Logic and Learning
Veranstalter | Prof. Dr. Jean Christoph Jung |
Veranstaltungsnummer | 041416 |
Klassifikation | Vorlesung (3V+1Ü) |
Semester | Wintersemester 2025/2026 |
Ort und Zeit | tba |
Anmeldung/Materialien | Im Moodle-Arbeitsraum (Anmeldung über LSF) |
Content
This course introduces advanced concepts at the intersection of logic, knowledge representation, and machine learning. It focuses on the computer-aided creation of logical formulas, a technique with broad applications in artificial intelligence, databases, verification, and knowledge representation and reasoning.

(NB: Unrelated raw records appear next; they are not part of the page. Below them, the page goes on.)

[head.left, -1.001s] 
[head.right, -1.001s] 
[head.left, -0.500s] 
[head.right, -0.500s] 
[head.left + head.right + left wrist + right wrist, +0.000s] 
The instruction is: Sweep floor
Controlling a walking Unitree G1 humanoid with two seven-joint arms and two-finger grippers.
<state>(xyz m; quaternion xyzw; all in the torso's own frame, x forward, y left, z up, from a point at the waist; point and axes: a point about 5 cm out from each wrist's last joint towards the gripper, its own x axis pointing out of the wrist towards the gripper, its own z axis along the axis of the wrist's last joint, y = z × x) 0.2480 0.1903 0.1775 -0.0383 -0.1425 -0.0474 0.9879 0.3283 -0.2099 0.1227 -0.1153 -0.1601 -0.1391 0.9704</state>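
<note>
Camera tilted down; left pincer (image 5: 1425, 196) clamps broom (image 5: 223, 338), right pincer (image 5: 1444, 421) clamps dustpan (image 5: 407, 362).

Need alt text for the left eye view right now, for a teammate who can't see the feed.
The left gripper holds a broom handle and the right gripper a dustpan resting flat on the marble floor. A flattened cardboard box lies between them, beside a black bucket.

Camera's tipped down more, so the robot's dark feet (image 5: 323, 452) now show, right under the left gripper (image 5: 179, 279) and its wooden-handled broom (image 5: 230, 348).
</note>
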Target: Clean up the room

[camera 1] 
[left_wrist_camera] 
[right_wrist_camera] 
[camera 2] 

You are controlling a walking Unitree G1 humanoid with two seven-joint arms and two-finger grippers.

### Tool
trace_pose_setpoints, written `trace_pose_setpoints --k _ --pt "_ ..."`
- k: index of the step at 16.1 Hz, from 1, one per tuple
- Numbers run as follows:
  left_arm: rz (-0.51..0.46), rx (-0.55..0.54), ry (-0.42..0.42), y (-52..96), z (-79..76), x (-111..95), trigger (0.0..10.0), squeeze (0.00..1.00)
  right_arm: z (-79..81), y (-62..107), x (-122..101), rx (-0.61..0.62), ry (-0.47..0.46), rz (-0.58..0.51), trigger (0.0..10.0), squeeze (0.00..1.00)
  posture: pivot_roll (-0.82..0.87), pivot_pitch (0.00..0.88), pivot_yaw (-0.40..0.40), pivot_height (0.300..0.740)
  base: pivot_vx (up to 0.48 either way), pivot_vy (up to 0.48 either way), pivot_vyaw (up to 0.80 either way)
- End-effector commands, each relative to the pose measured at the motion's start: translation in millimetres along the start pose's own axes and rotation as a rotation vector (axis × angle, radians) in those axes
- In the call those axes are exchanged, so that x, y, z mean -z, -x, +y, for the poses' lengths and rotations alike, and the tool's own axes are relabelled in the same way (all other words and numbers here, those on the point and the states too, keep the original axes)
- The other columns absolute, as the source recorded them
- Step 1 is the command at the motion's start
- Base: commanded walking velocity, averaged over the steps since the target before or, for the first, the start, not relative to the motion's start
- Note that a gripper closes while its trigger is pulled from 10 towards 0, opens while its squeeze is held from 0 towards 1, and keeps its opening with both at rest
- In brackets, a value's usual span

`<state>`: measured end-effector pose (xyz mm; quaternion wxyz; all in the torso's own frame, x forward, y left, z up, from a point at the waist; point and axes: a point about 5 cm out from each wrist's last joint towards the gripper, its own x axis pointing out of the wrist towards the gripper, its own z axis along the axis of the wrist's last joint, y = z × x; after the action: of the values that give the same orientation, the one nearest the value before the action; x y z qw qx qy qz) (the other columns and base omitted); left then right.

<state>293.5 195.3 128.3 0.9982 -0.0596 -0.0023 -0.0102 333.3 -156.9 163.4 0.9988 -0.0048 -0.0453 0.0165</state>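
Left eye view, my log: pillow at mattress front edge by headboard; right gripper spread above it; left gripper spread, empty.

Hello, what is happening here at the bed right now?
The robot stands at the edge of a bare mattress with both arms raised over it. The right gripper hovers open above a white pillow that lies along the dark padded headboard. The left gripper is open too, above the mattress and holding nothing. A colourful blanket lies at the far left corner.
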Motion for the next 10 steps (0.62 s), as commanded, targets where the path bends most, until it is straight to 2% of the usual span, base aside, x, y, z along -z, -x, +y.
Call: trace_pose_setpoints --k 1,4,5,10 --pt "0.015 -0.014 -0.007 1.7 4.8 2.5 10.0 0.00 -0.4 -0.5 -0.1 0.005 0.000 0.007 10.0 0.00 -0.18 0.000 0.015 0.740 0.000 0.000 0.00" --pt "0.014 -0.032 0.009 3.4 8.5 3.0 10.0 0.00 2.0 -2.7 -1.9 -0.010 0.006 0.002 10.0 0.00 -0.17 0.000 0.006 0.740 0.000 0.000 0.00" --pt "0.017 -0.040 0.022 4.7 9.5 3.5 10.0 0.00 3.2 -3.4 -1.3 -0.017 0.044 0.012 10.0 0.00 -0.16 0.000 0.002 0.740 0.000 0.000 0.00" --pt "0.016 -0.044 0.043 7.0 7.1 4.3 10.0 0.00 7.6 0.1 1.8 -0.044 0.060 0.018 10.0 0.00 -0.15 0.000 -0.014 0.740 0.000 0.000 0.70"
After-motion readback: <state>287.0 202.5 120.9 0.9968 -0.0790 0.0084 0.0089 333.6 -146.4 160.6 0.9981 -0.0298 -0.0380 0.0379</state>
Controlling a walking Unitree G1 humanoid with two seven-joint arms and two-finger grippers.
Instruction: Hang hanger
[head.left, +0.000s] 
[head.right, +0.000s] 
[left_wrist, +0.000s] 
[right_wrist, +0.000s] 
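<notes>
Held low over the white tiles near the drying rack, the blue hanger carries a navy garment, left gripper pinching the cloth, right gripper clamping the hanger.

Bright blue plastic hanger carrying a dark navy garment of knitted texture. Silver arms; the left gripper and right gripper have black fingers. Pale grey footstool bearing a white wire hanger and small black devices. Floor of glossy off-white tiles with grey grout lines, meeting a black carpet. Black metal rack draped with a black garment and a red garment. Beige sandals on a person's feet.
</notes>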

A central theme of the course is example-driven specification, where users provide positive and negative examples and the system reverse-engineers logical formulas that fit these examples. Such formulas can be used for querying data or as explainable classifiers for predicting properties of future data instances.
The course covers a range of logical formalisms, including propositional logic, predicate logic, and modal logic, and explores different learning frameworks, such as supervised learning, PAC (Probably Approximately Correct) learning, exact learning, and neural networks on graphs. Methodologically, it combines the theory of machine learning with model theory and complexity analysis to equip students with a deep understanding of learning logical formulas within various formal frameworks.